Count the lines in the data below that have "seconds" in them, and reply with only that number.
╭─ Listed records
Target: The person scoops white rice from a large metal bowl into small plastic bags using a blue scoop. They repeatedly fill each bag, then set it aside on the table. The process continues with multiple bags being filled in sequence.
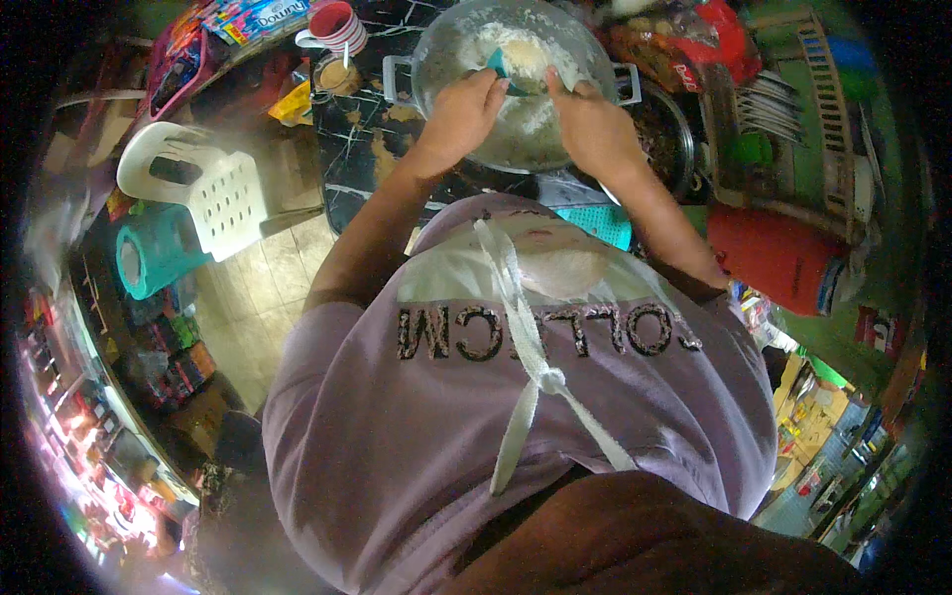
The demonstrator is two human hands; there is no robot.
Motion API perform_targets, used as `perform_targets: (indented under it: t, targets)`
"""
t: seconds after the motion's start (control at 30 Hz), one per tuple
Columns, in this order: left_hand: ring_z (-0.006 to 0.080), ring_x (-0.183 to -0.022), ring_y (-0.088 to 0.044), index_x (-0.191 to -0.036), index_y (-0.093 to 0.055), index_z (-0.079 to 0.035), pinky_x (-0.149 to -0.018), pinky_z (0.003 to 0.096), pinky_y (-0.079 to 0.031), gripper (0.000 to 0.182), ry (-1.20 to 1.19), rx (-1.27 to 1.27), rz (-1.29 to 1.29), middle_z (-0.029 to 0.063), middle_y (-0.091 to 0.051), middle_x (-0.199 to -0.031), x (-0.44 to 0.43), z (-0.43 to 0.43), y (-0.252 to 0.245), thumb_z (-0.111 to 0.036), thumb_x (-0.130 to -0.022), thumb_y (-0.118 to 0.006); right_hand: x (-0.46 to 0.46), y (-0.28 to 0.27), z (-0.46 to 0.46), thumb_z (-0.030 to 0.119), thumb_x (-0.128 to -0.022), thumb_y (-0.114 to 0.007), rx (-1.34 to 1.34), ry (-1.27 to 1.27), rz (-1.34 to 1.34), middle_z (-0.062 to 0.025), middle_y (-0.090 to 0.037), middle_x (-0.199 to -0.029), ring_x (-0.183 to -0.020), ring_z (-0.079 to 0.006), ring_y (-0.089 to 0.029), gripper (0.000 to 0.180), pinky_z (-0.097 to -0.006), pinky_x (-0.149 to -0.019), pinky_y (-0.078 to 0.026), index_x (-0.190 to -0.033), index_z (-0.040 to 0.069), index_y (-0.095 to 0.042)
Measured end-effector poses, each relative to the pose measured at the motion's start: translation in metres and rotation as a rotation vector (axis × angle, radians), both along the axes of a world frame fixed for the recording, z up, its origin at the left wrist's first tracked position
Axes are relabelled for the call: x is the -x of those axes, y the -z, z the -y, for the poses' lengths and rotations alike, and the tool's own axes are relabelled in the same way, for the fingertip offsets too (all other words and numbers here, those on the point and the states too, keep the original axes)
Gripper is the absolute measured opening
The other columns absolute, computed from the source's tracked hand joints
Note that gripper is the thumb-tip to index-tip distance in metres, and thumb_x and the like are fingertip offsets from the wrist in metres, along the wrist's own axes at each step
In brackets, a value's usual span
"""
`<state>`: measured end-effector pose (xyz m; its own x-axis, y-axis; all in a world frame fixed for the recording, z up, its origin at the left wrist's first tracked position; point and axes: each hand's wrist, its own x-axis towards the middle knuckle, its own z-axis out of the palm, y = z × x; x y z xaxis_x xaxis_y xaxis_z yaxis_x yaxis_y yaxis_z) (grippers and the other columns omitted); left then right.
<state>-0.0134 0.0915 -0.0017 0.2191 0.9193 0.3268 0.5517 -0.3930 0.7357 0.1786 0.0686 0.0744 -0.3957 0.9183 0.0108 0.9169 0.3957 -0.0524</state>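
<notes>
A large metal pot [513, 141] with two side handles stands on the black marble-patterned table [349, 160]. White flour-like powder [491, 37] coats its inside, and a pale, rounded mass [526, 56] lies in the powder. My left hand [465, 108] reaches over the near left rim and grips a teal tool [497, 63], whose full shape is hidden. To its right, my right hand [591, 123] is over the pot with its fingertips near the pale mass; whether it also grips the teal tool cannot be told.
Left of the pot are a red-and-white striped mug [338, 30] and a small container of brown contents [338, 76]. A white plastic chair [197, 178] stands at the left. To the right are a round metal-rimmed pan [688, 141] and a rack [829, 126] with plates.
</notes>
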Motion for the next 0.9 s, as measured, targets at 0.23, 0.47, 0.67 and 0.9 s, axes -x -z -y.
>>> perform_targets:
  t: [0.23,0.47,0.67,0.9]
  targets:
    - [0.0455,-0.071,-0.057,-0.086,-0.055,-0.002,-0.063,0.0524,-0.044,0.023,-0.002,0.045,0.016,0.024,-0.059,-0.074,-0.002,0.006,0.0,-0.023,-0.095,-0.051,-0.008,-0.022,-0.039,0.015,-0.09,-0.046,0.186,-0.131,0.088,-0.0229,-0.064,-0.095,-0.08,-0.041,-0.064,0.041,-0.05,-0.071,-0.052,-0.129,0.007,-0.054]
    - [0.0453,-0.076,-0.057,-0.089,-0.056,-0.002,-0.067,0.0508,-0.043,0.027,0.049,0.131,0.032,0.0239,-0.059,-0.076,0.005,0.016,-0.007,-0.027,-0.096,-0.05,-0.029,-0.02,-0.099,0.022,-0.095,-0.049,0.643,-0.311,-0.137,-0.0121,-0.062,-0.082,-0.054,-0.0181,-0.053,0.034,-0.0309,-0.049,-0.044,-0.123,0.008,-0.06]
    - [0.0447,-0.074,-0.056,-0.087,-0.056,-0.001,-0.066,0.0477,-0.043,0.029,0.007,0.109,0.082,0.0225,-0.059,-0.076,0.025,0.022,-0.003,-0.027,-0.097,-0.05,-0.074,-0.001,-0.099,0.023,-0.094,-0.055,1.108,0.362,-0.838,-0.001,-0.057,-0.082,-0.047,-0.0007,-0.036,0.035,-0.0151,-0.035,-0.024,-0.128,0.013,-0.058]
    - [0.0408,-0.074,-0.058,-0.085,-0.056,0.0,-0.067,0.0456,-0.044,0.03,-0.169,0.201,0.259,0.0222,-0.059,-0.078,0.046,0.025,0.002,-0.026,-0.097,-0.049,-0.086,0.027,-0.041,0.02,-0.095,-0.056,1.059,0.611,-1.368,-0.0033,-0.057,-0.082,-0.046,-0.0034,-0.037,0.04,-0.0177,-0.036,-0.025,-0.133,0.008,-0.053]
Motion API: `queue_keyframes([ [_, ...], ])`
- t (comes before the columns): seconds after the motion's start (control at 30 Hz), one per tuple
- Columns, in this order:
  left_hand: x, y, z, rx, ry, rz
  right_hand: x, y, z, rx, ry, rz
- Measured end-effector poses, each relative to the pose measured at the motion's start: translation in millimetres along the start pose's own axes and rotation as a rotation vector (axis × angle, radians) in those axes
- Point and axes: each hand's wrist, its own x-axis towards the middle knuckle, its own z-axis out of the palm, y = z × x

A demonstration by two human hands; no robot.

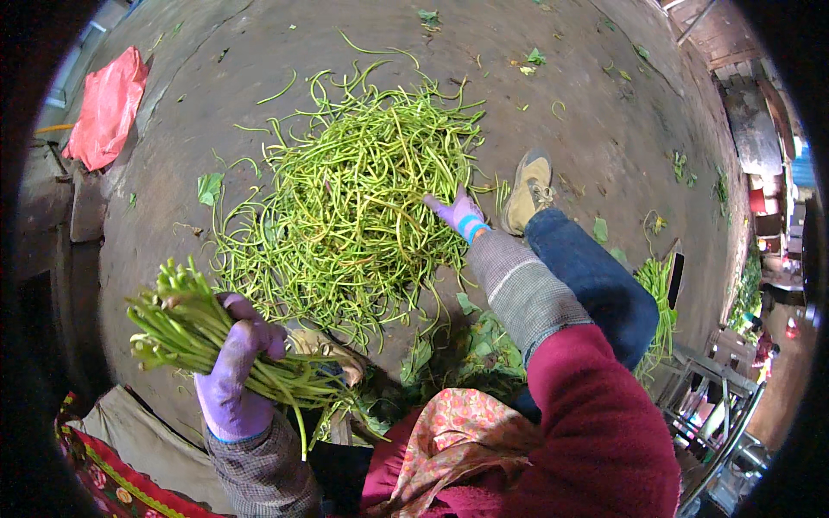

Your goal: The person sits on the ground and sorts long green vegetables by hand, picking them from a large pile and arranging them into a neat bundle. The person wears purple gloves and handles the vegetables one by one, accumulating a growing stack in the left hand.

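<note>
A bundle of long green stems (188,324) sits in my left hand (236,369), which wears a purple glove and is closed around it at the lower left. The bundle's cut ends point up and left, while thin stem tips trail right. My right hand (461,210), in a purple glove with a blue cuff, reaches to the right edge of a large loose pile of green stems (363,201) on the floor. Its thumb and fingers are spread against the pile, and I see no stem gripped in it.
Gathered stems (657,298) lie right of my knee, beside a dark-edged object. Torn leaves (486,343) lie on the floor (583,84) near my lap. My right shoe (531,188) stands beside the pile. A pink plastic sheet (110,107) is at upper left; a metal-framed rack (712,401) stands lower right.
</note>
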Motion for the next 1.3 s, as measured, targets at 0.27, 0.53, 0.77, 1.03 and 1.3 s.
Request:
queue_keyframes([
  [0.27, 11.0, -4.7, 3.2, 0.01, -0.096, -0.024, -16.8, -28.2, 21.1, 0.389, 0.012, 0.238],
  [0.53, 24.3, -4.6, -25.7, 0.131, -0.112, 0.064, -41.4, -59.2, -14.5, 0.567, -0.02, 0.108],
  [0.77, 28.5, 6.4, -36.6, -0.024, -0.067, 0.066, -53.8, -70.2, -75.9, 0.659, -0.151, -0.078],
  [1.03, 31.7, 14.4, -41.1, -0.086, -0.036, 0.116, -164.8, -162.7, -164.1, 0.305, -0.159, -0.382],
  [1.3, 38.2, 10.5, -34.3, -0.158, -0.005, 0.122, -151.1, -182.1, -150.6, -0.229, -0.2, -0.778],
])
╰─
* _Exercise response_:
2